Brewer and co. did aim for as much authenticity as possible in recreating Moore’s production of Dolemite, even shooting at some of the same locations Moore used, like the house outside of which the title character shows off his negligible kung fu skills. They weren’t able to use the Dunbar Hotel—a hub of the LA jazz scene in the 1930s and ’40s that was abandoned when Moore utilized it as Dolemite’s home base—“though we shot nearby,” Brewer says. “We went to the Dunbar, but now it’s partially a home for the elderly, and they only have one elevator, so logistically it would have been difficult.” And of all the Dolemite moments they recreated for the biopic, “The one I’m most proud of is that glorious sex scene,” which Moore played for over-the-top laughs, with even the wall hangings getting into the act. “I’ve had to do some sex scenes in my career,” Brewer says, “and nothing’s going to top the sex scene in Dolemite Is My Name.

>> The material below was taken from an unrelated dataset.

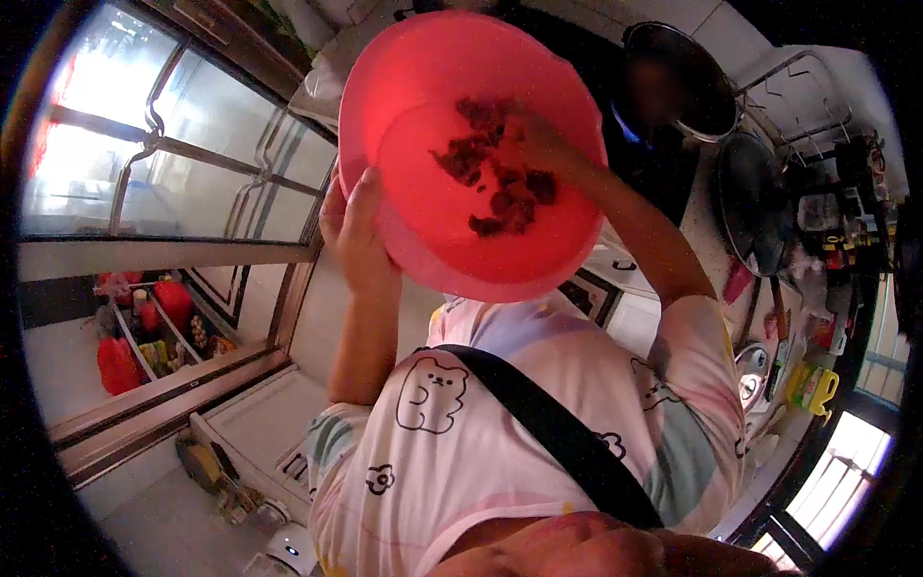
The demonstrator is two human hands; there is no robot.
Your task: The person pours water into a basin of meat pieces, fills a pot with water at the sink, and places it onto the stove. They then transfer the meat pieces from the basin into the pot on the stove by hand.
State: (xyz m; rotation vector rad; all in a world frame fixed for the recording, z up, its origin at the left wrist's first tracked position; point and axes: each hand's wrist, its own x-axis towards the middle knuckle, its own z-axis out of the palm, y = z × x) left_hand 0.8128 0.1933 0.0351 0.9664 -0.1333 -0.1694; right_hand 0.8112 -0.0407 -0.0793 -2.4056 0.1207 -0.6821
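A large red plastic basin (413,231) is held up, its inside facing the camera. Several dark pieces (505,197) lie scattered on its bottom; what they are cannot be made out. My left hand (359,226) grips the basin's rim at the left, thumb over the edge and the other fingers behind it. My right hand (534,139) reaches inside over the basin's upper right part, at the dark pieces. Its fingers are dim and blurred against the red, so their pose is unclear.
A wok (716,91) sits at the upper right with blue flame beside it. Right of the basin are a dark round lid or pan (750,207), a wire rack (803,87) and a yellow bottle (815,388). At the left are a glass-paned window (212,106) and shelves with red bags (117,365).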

Ever.”
So we’ll have await other highlights in his next film, Coming 2 America, the sequel that reunites him with Murphy and Snipes. According to Brewer, Murphy has had no problems stepping back into the robes of Prince Akeem of Zamunda more than 30 years after the hit original. “It just takes him getting into those costumes and being around Arsenio Hall [returning as Akeem’s friend Semmi], and he’s right back in it. What’s really fun about Coming 2 America is, he can’t be the exact same Akeem. That Akeem was 30 years younger and his whole life was ahead of him; now he’s going to be king, and he’s got more troubles. It’s also fun that a lot of it takes place in Zamunda; they do come to America, but they all have to go right back to Africa! We’re in the middle of filming right now; it’s going fantastic, and I think people are going to be happy with what we’re making for them.”